There were two amendments tabled from Lord Winston and Lord Hunt both of which were supported and signed by Lord Saatchi.

We are thrilled that Lord Hunt’s amendment on the Medical Innovation Register was accepted.

This unprecedented register of innovation, which has been called for by many organisations and individuals, will make it a mandatory requirement for anybody using the Bill to register the treatment and the outcome, both positive and negative.

It moves treatments that without sharing and transparency could become just an anecdote into sharable evidence that can be used to treat other patients and inform clinical trials.

Oxford University have already offered to host the Medical Innovation Register and the Medical Innovation Bill team is consulting widely on how the register will be set-up, managed and funded. We will keep our website updated with all the latest developments.
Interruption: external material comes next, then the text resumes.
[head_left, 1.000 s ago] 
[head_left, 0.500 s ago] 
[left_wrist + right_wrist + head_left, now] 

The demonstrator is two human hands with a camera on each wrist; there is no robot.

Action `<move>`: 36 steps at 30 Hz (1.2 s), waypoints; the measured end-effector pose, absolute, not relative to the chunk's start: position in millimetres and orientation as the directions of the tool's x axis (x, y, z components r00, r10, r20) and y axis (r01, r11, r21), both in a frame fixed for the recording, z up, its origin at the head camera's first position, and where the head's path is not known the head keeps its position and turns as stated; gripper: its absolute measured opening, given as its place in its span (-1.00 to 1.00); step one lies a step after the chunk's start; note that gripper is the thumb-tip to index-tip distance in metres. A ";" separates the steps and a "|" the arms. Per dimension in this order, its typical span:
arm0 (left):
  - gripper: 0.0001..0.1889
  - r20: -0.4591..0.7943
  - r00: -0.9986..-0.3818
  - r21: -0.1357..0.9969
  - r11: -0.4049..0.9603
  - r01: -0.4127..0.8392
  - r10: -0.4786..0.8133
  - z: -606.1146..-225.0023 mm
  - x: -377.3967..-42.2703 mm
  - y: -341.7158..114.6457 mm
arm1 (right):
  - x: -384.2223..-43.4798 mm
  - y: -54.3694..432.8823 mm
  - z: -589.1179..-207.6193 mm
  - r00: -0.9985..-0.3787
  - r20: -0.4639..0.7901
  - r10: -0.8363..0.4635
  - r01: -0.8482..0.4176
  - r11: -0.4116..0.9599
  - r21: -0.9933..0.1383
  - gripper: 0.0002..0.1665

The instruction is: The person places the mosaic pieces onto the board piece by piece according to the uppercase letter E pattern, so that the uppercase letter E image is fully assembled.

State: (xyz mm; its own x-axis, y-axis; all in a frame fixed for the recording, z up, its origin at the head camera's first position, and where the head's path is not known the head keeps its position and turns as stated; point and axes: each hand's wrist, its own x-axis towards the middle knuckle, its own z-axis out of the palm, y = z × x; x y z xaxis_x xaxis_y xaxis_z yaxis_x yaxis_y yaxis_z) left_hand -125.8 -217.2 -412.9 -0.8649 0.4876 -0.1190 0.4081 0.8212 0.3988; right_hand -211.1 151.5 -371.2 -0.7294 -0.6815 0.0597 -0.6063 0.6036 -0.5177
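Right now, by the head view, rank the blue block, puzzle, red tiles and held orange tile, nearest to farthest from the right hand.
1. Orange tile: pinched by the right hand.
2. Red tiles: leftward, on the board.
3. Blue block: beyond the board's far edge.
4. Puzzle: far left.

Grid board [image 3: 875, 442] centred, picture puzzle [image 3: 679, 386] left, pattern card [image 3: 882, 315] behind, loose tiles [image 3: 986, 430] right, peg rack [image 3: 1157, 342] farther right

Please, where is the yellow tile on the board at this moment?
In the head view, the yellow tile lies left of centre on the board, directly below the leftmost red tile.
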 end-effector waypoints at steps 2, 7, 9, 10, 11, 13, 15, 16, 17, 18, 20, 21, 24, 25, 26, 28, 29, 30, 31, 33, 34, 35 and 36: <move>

The Bill has now moved to the House of Commons and is a step closer to helping patients receive novel and innovative treatments.

Thanks so much for your support so far.


During the third reading Lord Kakkar said:

“Clearly, providing transparency and the opportunity for sharing the outcomes of such innovations rapidly and broadly across clinical communities in this country and internationally is of so much importance.

It will allow colleagues to understand what has been achieved and not achieved; it will allow those with other ideas to build on knowledge gained from experience to date; and it will ensure that through transparency we have the best opportunity to ensure the greatest patient protection.”

Lord Kakkar is professor of surgery at University College London and a member of the General Medical Council.


During the third reading Lord Giddens said:

“Science is a collective enterprise. It depends on the accumulation of evidence. It is crucial that that be recognised formally somewhere in the Bill, with this embodied as part of the advancement of scientific progress more generally”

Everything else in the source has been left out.